Com conhecimento profundo do pensamento crítico e filosófico que marca os discursos da arte no Japão e no Brasil durante as décadas de 1950 e 1960, Pedro Erber apresenta em seu livro um quadro histórico e teórico original e multipolar do surgimento da arte contemporânea, traçando um panorama da cena artística internacional complexo e rico em nuances teóricas.
Para quem se interessa pela arte de vanguarda do Japão e/ou para quem dela nada conhece, Descida ao cotidiano – o surgimento da arte contemporânea no Japão é leitura imprescindível. Apoiado em uma ampla gama de referências sobre a arte e a filosofia no Japão do século 20, a escrita clara e elegante de Erber faz da leitura um prazer, oferecendo uma refrescante perspectiva que refuta a narrativa orientalista das histórias da arte norte-atlânticas e da filosofia europeia.
Ana Bernstein é Professora do Departamento de Teoria do Teatro na Universidade Federal do Estado do Rio de Janeiro (UNIRIO). Leciona e pesquisa temas relativos à História da Arte, Estética e Teoria do Teatro, e Estudos da Performance.
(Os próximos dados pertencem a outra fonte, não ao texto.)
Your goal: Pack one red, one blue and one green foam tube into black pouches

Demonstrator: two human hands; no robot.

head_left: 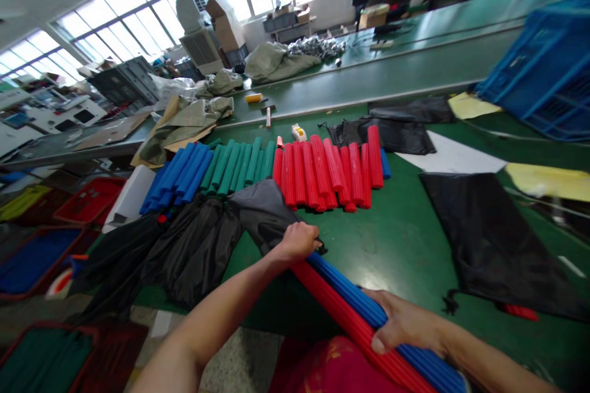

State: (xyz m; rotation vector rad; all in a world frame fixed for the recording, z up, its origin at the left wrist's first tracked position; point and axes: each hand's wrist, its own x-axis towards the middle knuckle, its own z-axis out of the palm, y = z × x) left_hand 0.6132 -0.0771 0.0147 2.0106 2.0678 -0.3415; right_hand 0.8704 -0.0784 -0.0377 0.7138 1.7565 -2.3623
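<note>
Red rod (338,307) and blue rod (348,285), gripped by the right hand (410,321), slant up-left to the left hand (298,241) clutching a dark bag (265,209).

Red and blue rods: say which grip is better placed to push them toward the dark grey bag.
Right, most likely. The left grip is busy at the dark grey bag, by the far ends of the rods; the right grip holds the rods farther back, where it could drive them forward.

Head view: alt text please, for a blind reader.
Right hand grips red and blue ribbed rods; left hand holds a dark bag at their far end. Blue, green and red rods lie beyond on a green table.
</note>
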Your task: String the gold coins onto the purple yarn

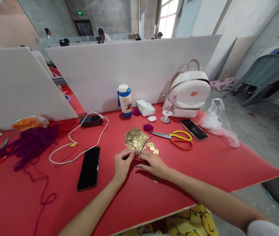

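Observation:
My left hand (123, 166) is closed in a pinch, thumb against forefinger, just in front of a pile of brass-coloured coins with holes (135, 139). From between the fingertips a thin strand of purple yarn (146, 143) sticks up to the right. My right hand (155, 164) meets it there, its fingers bent round the same spot and its thumb held lower. What else lies within the fingers is too small to tell. A few loose coins (152, 148) lie beside the pile, and one coin (156, 179) is partly under my right wrist.
Scissors (170, 135), a purple yarn ball (148, 127), a spool (166, 116) and a phone (194, 129) lie to the right. Another phone (89, 168), a white cable (53, 157) and tangled purple yarn (34, 141) are left. A bottle (124, 101) and backpack (188, 91) stand behind.

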A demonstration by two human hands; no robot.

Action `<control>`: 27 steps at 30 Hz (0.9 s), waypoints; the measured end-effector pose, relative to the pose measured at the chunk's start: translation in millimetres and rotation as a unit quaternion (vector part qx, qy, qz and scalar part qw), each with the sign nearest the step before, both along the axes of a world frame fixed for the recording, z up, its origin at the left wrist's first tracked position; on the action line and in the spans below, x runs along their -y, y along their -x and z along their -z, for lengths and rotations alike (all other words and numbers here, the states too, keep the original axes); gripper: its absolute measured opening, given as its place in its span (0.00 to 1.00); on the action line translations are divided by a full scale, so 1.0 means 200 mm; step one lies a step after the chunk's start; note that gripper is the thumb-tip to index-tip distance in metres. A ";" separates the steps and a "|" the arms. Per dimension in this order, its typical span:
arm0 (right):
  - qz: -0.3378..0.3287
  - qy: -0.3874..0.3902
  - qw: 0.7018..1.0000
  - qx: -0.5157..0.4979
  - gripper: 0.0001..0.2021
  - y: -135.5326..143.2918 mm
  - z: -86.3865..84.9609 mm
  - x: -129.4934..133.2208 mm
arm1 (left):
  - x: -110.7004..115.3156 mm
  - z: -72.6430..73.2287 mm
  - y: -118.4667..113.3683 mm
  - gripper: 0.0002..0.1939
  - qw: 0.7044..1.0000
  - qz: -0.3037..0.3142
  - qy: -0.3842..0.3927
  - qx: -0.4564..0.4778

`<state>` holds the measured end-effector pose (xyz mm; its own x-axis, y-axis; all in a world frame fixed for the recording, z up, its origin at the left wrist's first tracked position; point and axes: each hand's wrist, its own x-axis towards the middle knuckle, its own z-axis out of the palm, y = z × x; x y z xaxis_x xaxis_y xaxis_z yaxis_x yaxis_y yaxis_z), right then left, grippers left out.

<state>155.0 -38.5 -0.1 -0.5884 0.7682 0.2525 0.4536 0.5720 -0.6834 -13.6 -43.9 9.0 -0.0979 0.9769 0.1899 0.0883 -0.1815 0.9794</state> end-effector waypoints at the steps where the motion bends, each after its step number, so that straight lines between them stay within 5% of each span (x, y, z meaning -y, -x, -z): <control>1: -0.002 0.005 1.000 -0.011 0.08 0.00 0.00 0.00 | 0.00 0.00 0.00 0.07 1.000 -0.001 -0.002 -0.002; 10: 0.038 0.016 0.997 -0.071 0.06 -0.01 0.00 -0.01 | 0.00 0.00 0.00 0.07 1.000 -0.006 -0.007 -0.009; 17: -0.029 -0.032 0.994 -0.100 0.11 0.00 0.03 -0.01 | -0.01 0.01 0.00 0.07 1.000 -0.010 -0.014 -0.021; 27: -0.089 -0.125 0.985 -0.073 0.10 -0.02 -0.04 0.03 | 0.00 0.02 -0.01 0.06 0.999 -0.022 0.010 -0.043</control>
<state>158.6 -43.8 8.7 -0.6514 0.5593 0.5127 0.2389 0.7925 -0.5611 -11.1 -44.7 5.9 -0.1255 0.9756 0.1799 0.1796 -0.1560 0.9713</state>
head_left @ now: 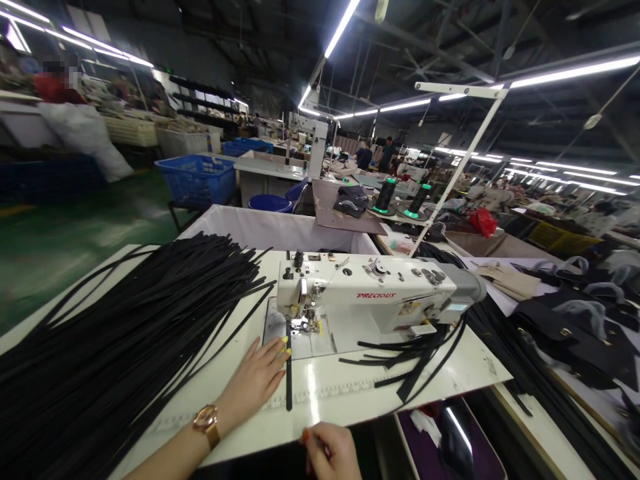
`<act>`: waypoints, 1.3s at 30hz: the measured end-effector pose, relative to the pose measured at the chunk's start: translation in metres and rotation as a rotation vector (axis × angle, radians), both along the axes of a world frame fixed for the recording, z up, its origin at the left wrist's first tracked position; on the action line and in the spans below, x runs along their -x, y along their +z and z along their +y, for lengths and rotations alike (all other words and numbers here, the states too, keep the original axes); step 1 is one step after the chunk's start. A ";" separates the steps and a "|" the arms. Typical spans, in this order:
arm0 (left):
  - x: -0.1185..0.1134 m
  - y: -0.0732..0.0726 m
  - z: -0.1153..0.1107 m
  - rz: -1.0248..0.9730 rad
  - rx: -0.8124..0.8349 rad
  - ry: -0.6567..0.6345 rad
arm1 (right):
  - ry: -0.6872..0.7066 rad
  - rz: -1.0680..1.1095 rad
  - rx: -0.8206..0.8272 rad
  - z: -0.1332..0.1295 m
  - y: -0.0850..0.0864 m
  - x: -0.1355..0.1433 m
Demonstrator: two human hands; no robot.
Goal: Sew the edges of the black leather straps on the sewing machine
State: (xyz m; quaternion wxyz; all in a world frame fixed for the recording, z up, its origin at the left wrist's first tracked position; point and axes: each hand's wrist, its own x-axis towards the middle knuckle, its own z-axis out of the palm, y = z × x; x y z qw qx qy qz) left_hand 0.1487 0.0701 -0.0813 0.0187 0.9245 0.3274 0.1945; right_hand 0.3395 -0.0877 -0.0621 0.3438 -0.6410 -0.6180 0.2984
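A white sewing machine (360,293) marked PRECIOUS stands on the pale table. Under its presser foot runs a narrow black strap (289,383), its loose end pointing toward me. My left hand (263,370), yellow covers on its fingertips and a watch (205,419) at the wrist, lies beside the needle area. Its fingers are stretched out, the tips touching the strap's left side. At the table's front edge, my right hand (330,452) is closed with curled fingers; whatever may be inside them is hidden.
A thick pile of black straps (165,327) covers the table's left side. More strap ends (415,363) hang over the front edge at right. Beyond the machine are a white-lined bin (240,223), thread cones (385,195) and a blue crate (197,177). An open drawer (480,433) juts out below.
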 end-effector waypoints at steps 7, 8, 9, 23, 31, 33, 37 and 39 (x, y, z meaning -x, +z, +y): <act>-0.002 0.002 -0.001 0.012 0.019 0.018 | -0.090 -0.112 -0.219 0.040 0.012 -0.033; -0.002 0.002 -0.001 0.018 0.021 0.020 | -0.082 -0.132 -0.250 0.044 0.007 -0.034; -0.002 0.002 0.000 0.025 0.024 0.021 | -0.070 -0.150 -0.281 0.047 0.001 -0.035; -0.003 0.006 0.010 0.039 0.053 0.032 | 0.008 -0.186 -0.345 0.051 -0.020 -0.038; -0.005 0.003 0.027 0.021 0.090 0.030 | 0.010 -0.208 -0.370 0.050 -0.023 -0.038; -0.004 0.001 0.028 0.012 0.097 0.029 | 0.015 -0.218 -0.377 0.050 -0.022 -0.038; 0.001 0.000 0.035 -0.026 0.132 0.003 | 0.031 -0.248 -0.391 0.052 -0.021 -0.038; 0.003 0.003 0.049 -0.109 0.178 -0.004 | 0.026 -0.266 -0.402 0.052 -0.023 -0.038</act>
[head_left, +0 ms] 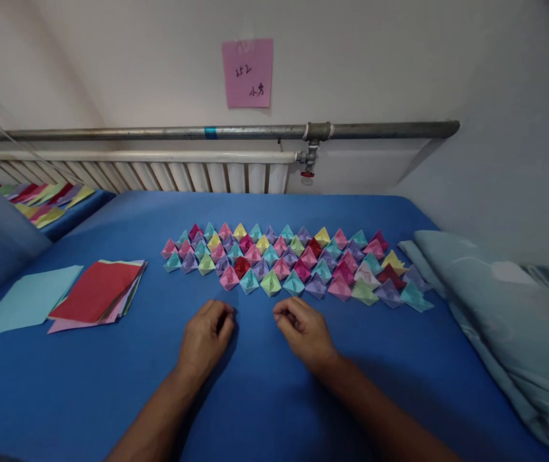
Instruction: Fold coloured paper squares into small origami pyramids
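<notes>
My left hand point(208, 335) rests on the blue surface with its fingers curled in, and I see nothing in it. Facing it, my right hand point(304, 328) is curled the same way, also with nothing visible in its fingers. A gap of blue cloth lies between the two. Just beyond them stand rows of small folded paper boats in many colours; a light green boat point(271, 282) and a teal boat point(293, 283) are nearest my right hand, a pink boat point(229, 277) nearest my left. Neither hand touches the boats.
Left of my hands lie a stack of coloured paper point(98, 292) with red on top and light blue sheets point(28, 300). A folded pale green cloth point(500, 321) sits at the right. Behind are a radiator point(216, 176), a pipe point(149, 133) and a pink note point(248, 74).
</notes>
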`<state>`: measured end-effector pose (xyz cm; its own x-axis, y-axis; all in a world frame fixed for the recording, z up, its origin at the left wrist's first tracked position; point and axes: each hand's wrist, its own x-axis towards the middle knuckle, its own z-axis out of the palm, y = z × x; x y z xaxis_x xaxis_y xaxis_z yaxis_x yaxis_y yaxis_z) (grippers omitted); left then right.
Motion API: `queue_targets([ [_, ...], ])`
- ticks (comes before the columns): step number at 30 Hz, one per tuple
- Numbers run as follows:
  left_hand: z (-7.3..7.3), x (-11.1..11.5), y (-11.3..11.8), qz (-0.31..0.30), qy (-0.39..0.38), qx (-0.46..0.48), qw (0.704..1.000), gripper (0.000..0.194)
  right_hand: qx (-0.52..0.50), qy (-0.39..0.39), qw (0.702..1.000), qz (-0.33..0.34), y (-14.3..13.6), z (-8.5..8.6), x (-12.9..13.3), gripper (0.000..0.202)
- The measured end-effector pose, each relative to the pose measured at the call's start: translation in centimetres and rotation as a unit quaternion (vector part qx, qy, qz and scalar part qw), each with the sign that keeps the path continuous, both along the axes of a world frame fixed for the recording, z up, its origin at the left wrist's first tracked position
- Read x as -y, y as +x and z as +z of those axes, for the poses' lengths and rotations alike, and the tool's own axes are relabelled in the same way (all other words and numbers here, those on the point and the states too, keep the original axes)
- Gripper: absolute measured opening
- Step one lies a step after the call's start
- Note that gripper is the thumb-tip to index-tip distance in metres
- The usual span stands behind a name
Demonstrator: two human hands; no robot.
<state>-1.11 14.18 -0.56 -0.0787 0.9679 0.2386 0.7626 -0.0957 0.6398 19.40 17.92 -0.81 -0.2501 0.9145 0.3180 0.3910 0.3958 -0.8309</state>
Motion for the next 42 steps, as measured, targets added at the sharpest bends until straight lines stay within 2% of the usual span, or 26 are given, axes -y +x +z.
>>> queue_targets([
  [4,-0.2,-0.9,-0.6,0.028,0.007,0.008,1.0,0.015,-0.004,-0.009,1.0,-0.007,0.0,0.3,-0.1,0.014],
  [8,-0.2,-1.0,-0.8,0.026,0.007,0.016,1.0,0.015,0.0,-0.006,1.0,-0.019,-0.2,0.5,0.1,0.012],
  [20,0.6,-0.3,-1.1,0.025,-0.067,-0.013,0.997,0.012,0.066,0.077,0.994,-0.05,-0.7,0.1,1.1,0.013],
  [30,1.5,2.2,-1.6,0.02,-0.143,-0.085,0.986,0.019,0.133,0.101,0.985,-0.031,-1.8,0.3,6.4,0.017],
  [42,1.7,6.0,-2.7,-0.002,-0.143,-0.122,0.982,0.025,0.201,0.119,0.97,-0.062,-2.0,0.3,11.6,0.018],
])
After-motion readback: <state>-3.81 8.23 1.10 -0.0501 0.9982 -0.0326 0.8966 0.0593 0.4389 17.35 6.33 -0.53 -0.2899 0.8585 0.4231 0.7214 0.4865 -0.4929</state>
É autora de “A crítica cúmplice – Décio de Almeida Prado e a formação do teatro brasileiro moderno” (IMS, 2005), finalista do Prêmio Jabuti; “Francesca Woodman – fotografia e performatividade” (EdUERJ, 2015); “The flesh and the remains – looking at the work of Berna Reale” (Springer, 2017). Publicou, pela Zazie Edições, “Duas irmãs que não são irmãs: Francesca Woodman e Alix Cléo Roubaud” (2017) e coordena, com Laura Erber, a Coleção Perspectiva Feminista.